Hey there, real estate enthusiasts! Big news in the world of residential transition loans — Kiavi has just upsized its 16th securitization to a whopping $350 million. This marks the largest deal since November 2021 and brings Kiavi's total issuance since 2019 to an impressive $4 billion.

Securitization is the process of bundling mortgages into securities and selling them to institutional investors like pension funds and insurance companies. This is a crucial source of funding for most home loans, and Kiavi has been making waves in this space with their residential transition loans.

Kiavi's CEO, Arvind Mohan, attributes the success of the company to its unique use of AI, data, and machine-learning models. This technology-driven approach has helped Kiavi build a consistent track record of performance, attracting both new and repeat institutional investors.

The recent securitization includes three classes — A1, A2, and M — all of which were oversubscribed due to significant interest from investors. This upsized deal allows Kiavi to reinvest principal payments to purchase more new loans during a two-year revolving period.

Founded in 2013 as LendingHome, Kiavi rebranded in 2021 and has since become one of the nation's largest private lenders to residential real estate investors. They offer short-term fix-and-flip bridge loans of up to $2.5 million in 32 states and Washington, D.C., with a streamlined process that eliminates the need to verify income, employment, or assets.

In addition to fix-and-flip loans, Kiavi also provides longer-term debt service coverage ratio (DSCR) loans for investors looking to buy and hold rental properties. The company has been expanding its offerings, including condominium rentals in buildings with homeowners associations.

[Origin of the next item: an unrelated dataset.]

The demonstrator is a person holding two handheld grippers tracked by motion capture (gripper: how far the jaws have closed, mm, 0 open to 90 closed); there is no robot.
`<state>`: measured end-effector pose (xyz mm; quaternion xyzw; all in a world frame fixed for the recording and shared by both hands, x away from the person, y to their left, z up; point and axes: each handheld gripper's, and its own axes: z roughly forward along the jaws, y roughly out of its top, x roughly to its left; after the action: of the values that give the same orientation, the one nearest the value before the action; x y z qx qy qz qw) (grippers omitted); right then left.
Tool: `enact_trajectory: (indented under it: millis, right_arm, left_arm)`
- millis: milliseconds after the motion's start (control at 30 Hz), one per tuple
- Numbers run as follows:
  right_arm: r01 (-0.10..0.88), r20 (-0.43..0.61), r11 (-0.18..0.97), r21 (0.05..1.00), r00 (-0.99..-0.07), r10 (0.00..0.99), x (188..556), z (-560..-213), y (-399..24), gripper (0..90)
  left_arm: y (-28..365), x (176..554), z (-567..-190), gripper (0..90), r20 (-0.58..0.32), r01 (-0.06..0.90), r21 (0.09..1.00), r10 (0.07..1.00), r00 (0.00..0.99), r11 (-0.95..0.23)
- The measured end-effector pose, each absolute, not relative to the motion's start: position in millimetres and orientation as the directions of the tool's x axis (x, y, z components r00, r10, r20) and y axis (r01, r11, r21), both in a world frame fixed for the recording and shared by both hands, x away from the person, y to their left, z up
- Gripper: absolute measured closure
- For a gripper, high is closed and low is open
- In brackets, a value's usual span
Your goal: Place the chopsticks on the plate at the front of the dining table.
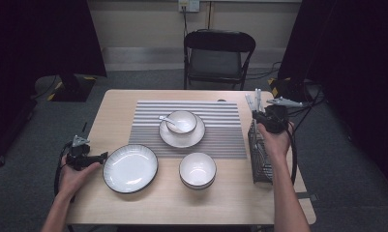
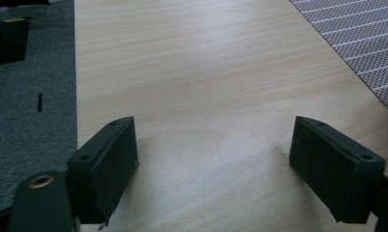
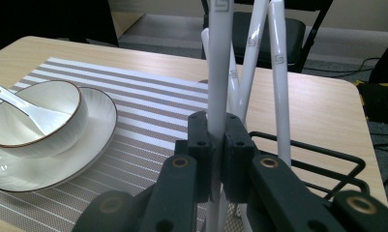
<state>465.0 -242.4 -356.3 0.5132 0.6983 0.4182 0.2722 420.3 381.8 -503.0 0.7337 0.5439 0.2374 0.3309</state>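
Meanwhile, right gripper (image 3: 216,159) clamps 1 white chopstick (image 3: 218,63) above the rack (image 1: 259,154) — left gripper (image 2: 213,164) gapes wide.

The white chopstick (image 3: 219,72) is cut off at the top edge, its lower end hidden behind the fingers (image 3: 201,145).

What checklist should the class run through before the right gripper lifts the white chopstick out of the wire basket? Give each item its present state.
1. Right gripper closed on one white chopstick: ok, both pads press on it.
2. The other chopsticks outside the jaws: ok, they stand behind the grip.
3. Wire basket upright on the table: ok.
4. Chopstick's lower end free of the basket's mesh: cannot tell, the jaws hide it.
5. Left gripper out of the way: ok, open over bare wood beside the large plate.
6. Placemat has room beside the bowl with the spoon: ok.
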Motion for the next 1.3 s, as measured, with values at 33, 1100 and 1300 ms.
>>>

After a management shakeup in 2022, Kiavi has been on a growth trajectory, with new hires like CFO Alex Urmersbach and SVP of Capital Markets Samuel Harrity. The company's focus on capital execution, technology, and data-driven lending has set them apart in the private lending market.

With a record $4 billion in loans funded in 2023, Kiavi is poised for continued success in the real estate industry. Their commitment to serving customers with dependable and competitively priced capital, even in challenging market conditions, is what sets them apart as a leader in the field.

So, if you're in the market for residential transition loans or looking to invest in real estate, keep an eye on Kiavi. With their innovative approach and solid track record, they're paving the way for the future of real estate financing. Exciting times ahead!